Older blog entries for cwinters (starting at number 40)

I posted a message about message queues in perl to clpm but no newsgroup response. A couple interesting items via email, but that's it. So the PerlMQ project now exists on sourceforge. Of course, there's nothing there yet, but there's a mailing list and the pressure for me to make sense of the pages of notes and many ideas I have running around right now :-)

I'm not sure how long I can continue to do consulting work in addition to real work and having a life (or trying, anyway). We're soon going to have to get heavy duty into design at real work and then a brief (2-3 week) blitzkrieg of stored procedure -> session bean (likely) translation so we can let it germinate for a bit and see what we've got. At least life is interesting...

Response so far is pretty decent to OpenInteract -- we got a couple of minor patches for SPOPS from one person and a potential porter for Postgres as well. Not bad for a little more than a week. (I was also psyched to see a handful of what I consider to be very smart Perl folks on the -dev list.)

I have a number of ideas (and a growing itch) for a generalized message queue system in Perl -- reading up on this in Java has given me lots of ideas. Surprisingly, there doesn't seem to be much out there. Message queues seem to solve a lot of common problems. But they're probably more complicated than I can imagine right now.

In work news, they agreed to let me release my minor Ant taskdef under a BSD license. And we're moving from a client-server (VB-MS SQL Server) system to an application server (EJB) environment. And I'm the most experienced Java programmer. And I just learned Java three months ago. Fun!

OpenInteract is now out there! Code is available on Sourceforge along with mailing lists, etc. Freshmeat page is coming soon, as is one for SPOPS. Both are also available via CPAN as well as in handy Bundle:: form.

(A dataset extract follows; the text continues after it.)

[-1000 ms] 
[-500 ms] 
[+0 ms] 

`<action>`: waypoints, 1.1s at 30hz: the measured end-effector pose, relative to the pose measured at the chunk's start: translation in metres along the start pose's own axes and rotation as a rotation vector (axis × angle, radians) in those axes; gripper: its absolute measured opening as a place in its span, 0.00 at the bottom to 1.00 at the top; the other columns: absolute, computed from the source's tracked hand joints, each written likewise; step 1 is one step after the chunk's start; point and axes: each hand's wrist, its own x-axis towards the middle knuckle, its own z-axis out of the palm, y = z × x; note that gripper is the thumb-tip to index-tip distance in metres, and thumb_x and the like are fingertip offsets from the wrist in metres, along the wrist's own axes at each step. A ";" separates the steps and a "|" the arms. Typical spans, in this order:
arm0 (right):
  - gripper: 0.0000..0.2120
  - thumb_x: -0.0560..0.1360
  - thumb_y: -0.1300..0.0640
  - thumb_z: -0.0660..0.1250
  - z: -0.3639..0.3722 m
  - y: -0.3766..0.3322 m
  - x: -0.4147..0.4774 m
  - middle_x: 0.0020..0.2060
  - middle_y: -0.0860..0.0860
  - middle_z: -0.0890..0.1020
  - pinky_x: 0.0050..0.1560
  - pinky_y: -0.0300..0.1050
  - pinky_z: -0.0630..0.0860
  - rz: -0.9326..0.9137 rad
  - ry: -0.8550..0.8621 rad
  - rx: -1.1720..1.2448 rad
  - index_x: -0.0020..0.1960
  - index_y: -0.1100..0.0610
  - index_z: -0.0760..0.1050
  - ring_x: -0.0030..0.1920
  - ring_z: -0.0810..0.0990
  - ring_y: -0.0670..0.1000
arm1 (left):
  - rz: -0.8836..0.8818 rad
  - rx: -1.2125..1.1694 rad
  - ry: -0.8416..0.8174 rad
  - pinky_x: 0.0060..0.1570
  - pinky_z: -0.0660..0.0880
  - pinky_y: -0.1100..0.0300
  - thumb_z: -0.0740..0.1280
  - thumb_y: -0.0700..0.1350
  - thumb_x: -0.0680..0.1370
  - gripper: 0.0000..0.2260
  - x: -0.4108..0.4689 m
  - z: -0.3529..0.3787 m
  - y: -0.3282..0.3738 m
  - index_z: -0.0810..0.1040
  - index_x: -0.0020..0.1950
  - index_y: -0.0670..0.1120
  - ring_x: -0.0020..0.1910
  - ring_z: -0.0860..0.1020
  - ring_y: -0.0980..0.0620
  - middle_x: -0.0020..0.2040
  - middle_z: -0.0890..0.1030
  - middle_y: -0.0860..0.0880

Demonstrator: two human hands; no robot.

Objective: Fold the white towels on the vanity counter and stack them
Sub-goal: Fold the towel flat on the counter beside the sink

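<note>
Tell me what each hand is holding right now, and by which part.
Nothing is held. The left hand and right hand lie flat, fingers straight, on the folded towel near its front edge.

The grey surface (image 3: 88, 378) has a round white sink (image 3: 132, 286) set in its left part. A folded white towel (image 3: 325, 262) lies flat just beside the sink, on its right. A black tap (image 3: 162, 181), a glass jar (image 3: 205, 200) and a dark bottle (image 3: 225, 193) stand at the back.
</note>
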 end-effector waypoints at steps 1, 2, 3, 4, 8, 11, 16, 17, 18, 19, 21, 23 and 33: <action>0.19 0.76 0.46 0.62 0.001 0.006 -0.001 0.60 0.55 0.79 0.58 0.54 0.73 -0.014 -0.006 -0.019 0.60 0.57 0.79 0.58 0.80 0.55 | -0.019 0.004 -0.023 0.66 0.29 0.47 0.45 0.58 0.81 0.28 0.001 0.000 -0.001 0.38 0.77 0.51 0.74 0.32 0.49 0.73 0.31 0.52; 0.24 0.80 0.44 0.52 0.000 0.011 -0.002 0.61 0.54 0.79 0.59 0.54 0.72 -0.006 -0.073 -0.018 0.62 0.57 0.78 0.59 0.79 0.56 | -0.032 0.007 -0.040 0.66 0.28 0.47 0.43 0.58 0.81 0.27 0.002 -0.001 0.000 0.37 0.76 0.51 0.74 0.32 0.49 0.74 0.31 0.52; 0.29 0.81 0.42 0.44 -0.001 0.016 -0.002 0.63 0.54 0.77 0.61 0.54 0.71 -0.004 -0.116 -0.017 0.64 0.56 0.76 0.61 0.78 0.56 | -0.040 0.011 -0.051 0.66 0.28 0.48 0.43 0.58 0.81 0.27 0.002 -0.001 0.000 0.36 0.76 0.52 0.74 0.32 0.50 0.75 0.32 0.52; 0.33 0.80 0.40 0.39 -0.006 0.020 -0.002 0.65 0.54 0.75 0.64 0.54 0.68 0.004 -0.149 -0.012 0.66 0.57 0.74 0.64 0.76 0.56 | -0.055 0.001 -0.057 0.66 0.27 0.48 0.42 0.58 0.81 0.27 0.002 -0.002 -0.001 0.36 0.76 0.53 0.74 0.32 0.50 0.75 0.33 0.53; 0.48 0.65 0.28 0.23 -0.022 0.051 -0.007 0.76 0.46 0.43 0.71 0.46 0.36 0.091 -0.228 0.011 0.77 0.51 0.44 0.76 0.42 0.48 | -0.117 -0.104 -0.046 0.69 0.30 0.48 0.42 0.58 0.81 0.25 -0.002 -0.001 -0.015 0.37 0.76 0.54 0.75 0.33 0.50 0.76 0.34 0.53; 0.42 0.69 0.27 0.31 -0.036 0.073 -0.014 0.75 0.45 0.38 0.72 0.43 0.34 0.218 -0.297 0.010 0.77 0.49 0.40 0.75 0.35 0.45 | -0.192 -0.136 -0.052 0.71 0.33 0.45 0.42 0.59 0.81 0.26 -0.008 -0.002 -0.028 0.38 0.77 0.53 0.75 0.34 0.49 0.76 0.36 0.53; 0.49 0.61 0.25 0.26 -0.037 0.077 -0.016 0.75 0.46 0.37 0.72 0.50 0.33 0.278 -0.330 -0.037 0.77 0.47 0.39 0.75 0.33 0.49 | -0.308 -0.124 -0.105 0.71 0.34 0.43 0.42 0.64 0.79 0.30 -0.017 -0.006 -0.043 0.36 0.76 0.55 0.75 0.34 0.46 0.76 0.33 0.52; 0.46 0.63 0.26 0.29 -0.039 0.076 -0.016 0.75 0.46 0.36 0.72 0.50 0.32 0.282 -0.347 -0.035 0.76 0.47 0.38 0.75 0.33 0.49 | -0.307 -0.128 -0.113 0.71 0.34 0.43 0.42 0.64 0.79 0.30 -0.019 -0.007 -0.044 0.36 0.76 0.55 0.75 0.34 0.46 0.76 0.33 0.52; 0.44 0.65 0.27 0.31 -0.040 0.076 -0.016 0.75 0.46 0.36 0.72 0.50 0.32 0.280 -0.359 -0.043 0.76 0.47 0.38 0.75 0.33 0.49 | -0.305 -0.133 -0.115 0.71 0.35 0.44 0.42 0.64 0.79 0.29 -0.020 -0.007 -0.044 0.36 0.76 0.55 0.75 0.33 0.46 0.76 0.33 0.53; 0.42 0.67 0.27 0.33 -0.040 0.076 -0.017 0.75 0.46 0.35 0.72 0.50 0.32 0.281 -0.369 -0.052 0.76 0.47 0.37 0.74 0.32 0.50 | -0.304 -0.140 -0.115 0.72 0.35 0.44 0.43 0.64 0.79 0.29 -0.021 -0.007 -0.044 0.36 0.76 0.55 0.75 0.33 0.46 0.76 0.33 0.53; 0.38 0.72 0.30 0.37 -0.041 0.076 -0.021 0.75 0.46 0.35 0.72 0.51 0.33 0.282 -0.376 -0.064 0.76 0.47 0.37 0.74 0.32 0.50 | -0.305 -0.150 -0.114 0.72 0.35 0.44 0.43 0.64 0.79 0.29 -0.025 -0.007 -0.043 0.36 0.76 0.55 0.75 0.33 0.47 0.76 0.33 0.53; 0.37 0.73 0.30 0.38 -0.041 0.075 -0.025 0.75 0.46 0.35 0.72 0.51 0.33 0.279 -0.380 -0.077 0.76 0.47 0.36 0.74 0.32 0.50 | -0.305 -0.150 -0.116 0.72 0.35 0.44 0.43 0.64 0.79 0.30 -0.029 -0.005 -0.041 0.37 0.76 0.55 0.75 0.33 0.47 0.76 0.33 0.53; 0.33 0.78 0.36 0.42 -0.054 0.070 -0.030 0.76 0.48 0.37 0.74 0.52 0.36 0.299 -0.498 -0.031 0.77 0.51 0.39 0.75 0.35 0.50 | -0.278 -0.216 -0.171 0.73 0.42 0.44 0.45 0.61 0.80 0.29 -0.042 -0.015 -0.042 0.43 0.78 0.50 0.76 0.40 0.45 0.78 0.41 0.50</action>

It's at a very usable point now -- yes, there are bugs, but none of them are showstoppers and I had passed the point of diminishing returns quite some time ago. Someone else (preferably many someone elses) looking at the code would be a good thing. I think the code is quite decent -- I tried to be readable, although in some areas methods are too long and need to be refactored. And it really is a pretty cool product. We'll see.

jauderho: I feel your pain regarding LDAP. The idea that someone's name is essentially acting as the primary key sends shivers down my spine.

I love Perl: check out some cool stuff people are doing. The fact that Perl can be a glue for so many different things is (IMO) amazing.

Today was the demo that's been sucking up 12+ hour days for the last couple of weeks. Things went great -- we didn't have everything done, but everything that was there worked like it was supposed to. My boss and I created a nice (but ugly) hack: call a servlet with the right parameters; the parameters are passed to a command-line Win32 app which feeds them to a Crystal Reports engine and a report template which prints out the report to the default printer which has to be setup beforehand to pipe the output to ghostscript which saves the data to a file which is then sent directly to the browser.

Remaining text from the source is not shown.